Ik moest hieraan denken toen ik dinsdag het opiniestuk van historicus Hubert Peters las. Hij zette mede-historicus Piet Emmer, die betoogt dat het met de gruwelen en gevolgen van slavernij en kolonialisme relatief meevalt, tegenover antropoloog Gloria Wekker, die juist beweert dat deze zaken nog grote invloed hebben op ons denken. Peters kenschetste Emmer als weldenkend, integer en objectief, en Wekker als bitter en denklui.

Objectiviteit staat in al deze gevallen voor meer dan een ideale houding of werkwijze; het wordt ook een soort keurmerk, dat van buitenaf opgelegd of afgenomen kan worden. ‘Niet objectief’ is een ernstig verwijt, dat impliceert dat je niet de waarheid spreekt.

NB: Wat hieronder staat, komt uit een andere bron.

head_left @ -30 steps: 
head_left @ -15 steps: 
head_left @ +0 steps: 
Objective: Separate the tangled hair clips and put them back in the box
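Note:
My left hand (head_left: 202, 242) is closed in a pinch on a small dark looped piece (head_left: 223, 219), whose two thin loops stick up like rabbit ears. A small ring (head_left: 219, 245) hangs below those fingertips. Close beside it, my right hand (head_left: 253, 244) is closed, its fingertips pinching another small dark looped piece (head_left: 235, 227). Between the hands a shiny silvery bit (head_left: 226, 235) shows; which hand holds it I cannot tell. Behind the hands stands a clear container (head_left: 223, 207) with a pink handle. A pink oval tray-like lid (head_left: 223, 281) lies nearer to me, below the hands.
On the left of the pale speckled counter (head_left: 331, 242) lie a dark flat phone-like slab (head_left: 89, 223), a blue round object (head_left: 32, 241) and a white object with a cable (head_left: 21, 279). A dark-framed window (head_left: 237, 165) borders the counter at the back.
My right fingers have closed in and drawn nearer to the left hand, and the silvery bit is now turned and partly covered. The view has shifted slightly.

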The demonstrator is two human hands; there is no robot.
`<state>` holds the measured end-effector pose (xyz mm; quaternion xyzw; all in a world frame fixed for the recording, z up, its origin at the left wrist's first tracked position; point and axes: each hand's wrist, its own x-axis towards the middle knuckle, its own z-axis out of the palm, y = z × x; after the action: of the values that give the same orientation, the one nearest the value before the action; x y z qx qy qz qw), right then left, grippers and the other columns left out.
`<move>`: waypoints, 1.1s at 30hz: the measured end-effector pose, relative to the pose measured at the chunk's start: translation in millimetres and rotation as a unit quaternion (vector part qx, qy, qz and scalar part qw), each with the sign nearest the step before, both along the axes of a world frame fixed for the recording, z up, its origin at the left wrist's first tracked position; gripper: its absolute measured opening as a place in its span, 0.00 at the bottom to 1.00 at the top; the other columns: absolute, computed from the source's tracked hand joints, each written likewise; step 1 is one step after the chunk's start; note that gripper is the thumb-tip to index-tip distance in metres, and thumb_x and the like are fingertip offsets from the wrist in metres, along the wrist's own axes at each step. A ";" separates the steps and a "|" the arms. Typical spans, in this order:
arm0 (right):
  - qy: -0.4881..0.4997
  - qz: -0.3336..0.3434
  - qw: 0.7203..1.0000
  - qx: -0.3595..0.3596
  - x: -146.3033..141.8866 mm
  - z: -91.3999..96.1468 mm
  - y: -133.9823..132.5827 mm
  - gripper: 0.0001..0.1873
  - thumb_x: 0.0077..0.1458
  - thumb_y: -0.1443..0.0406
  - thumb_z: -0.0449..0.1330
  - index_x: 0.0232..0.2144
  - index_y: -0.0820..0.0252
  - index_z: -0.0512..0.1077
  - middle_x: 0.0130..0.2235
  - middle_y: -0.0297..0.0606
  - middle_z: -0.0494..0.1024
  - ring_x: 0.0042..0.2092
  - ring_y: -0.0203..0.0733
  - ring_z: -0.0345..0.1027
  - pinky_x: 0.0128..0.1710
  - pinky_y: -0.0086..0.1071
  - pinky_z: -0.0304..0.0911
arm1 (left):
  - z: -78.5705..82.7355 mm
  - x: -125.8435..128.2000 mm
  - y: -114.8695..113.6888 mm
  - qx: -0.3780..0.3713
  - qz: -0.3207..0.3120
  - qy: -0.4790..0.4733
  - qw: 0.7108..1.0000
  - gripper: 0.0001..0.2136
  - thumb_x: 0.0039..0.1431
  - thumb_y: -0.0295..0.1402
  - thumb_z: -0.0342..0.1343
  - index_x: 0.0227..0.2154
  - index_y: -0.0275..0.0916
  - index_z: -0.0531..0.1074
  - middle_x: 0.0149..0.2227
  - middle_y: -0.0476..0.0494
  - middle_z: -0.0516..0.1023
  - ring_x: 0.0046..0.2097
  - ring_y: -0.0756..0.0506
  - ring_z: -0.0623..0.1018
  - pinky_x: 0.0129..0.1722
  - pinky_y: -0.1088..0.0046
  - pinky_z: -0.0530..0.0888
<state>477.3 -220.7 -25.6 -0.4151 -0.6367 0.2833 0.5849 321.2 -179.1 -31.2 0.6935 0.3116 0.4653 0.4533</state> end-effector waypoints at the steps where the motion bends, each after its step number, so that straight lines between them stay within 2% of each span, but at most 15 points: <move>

Wat als objectief telt, heeft bovendien te maken met de status quo. ‘Hij is objectief’ betekent ook: ‘Wat hij zegt, komt overeen met het wereldbeeld van de gevestigde orde’. Of: ‘Aan de waarheid van dit standpunt zijn we gewend.’

De ironie is natuurlijk dat niemand als onbeschreven blad een maatschappelijke kwestie inwaait: nuchtere natuurwetenschappers hebben ook ervaringen, onfeministische mensen ook een ideologie, dunne mensen ook een gewicht, witte mensen ook een kleur, Piet Emmer ook een overtuiging. Objectiviteit is een nobel streven en een fantasma tegelijk.

‘Ben ik wel objectief genoeg?’ is dan niet de juiste vraag. Een betere vraag is: ‘Is mijn geest open genoeg?’ Sta open voor allerlei perspectieven, en luister vooral naar de mensen die we vaak minder goed horen: de minderheden, de dwarskoppen, de uitdagers van die status quo. Champion the unsung. Laten we de waarheid zoeken in verscheidenheid, niet in objectiviteit.

© Asha ten Broeke. Alle rechten voorbehouden.